パンデミック以降の時代を考える展覧会@森美術館
新型コロナウイルス感染症の世界的拡大が起こり、生活や心境に大きな変化を与えた昨今。こうした状況下、現代アートを含むさまざまな芸術表現に改めて注目が集まっている。本展では、パンデミック以降の新しい時代をいかに生きるのか、心身ともに健康である「ウェルビーイング」とは何か、現代アートに込められた多様な視点を通して考えるという。
美術館ならではのリアルな空間での体験を重視し、インスタレーション、彫刻、映像、写真、絵画などさまざまな表現での作品が集う。本展タイトルでもある「地球がまわる音を聴く」など、想像力を掻き立てるようなインストラクションを集めたオノ・ヨーコの『グレープフルーツ』や、催眠術を用いて言語に頼った人間の認識の脆弱性を明らかにしながら、心の回復の可能性を考察する小泉明郎の新作映像、鑑賞する人に呼吸を整え瞑想する空間を与えるモンティエン・ブンマーのインスタレーションなど、16名による約140点の作品が公開。

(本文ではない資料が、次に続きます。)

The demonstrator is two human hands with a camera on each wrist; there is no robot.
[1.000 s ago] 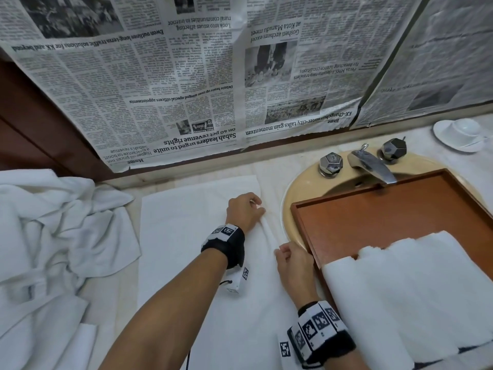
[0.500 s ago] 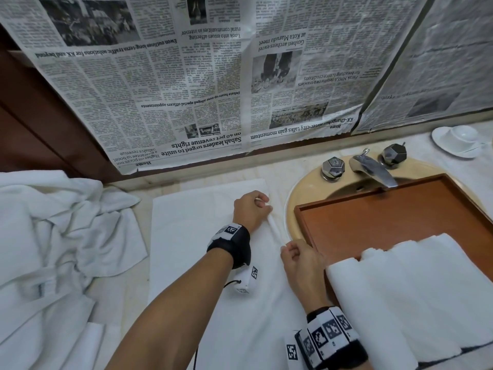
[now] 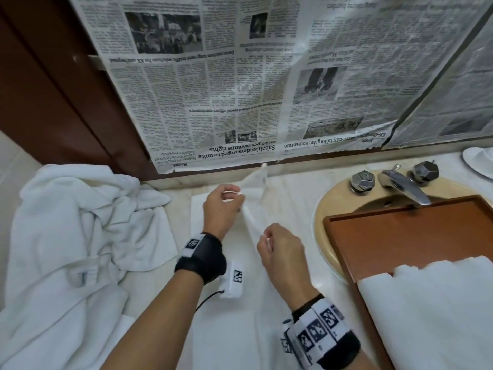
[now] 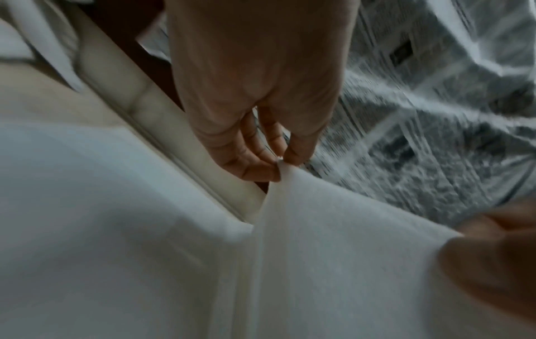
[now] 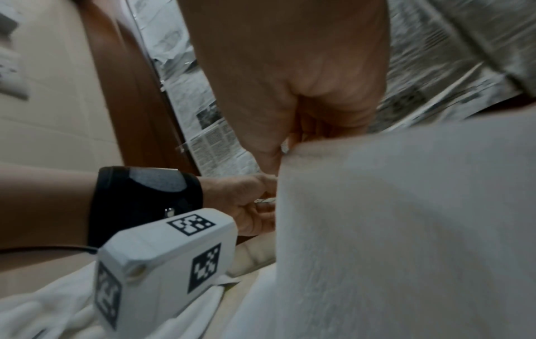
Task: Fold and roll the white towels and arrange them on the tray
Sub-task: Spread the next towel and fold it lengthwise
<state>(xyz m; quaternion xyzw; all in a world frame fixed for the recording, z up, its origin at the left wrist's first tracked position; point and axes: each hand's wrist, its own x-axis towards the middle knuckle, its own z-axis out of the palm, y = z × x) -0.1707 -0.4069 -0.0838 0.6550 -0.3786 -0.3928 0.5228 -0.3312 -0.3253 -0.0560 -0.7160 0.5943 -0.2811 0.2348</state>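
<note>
A white towel (image 3: pixel 226 311) lies flat on the counter in front of me. My left hand (image 3: pixel 222 206) pinches its right edge near the far corner (image 4: pixel 280 166), and my right hand (image 3: pixel 280 247) pinches the same edge closer to me (image 5: pixel 285 151). That edge is lifted off the counter, with the far corner flap (image 3: pixel 256 182) standing up. The wooden tray (image 3: pixel 400 236) rests over the sink at the right. Rolled white towels (image 3: pixel 432 311) lie side by side in its near part.
A heap of crumpled white towels (image 3: pixel 69 249) fills the counter at the left. Behind the tray stand the tap (image 3: pixel 402 185) and two knobs. A white cup and saucer (image 3: pixel 480 161) sit at the far right. Newspaper (image 3: pixel 266 76) covers the wall behind.
Both hands have raised the towel's right edge off the counter and carried it leftward; the far corner now stands up. My head has also shifted, so the scene sits lower and more to the right.
</note>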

自然と人間、個人と社会、家族、繰り返される日常、精神世界、生と死など、生や実存に結びつく主題の作品が、私たちに「よく生きること」の考察を促す。
「パンデミック以降をいかに生きるか?」という複雑で広大な問いに対し、作品たちに託された豊かな想像力を借りることで「生きることとは何か」という人間の本質についても考えたい。会期は11月6日(日)まで。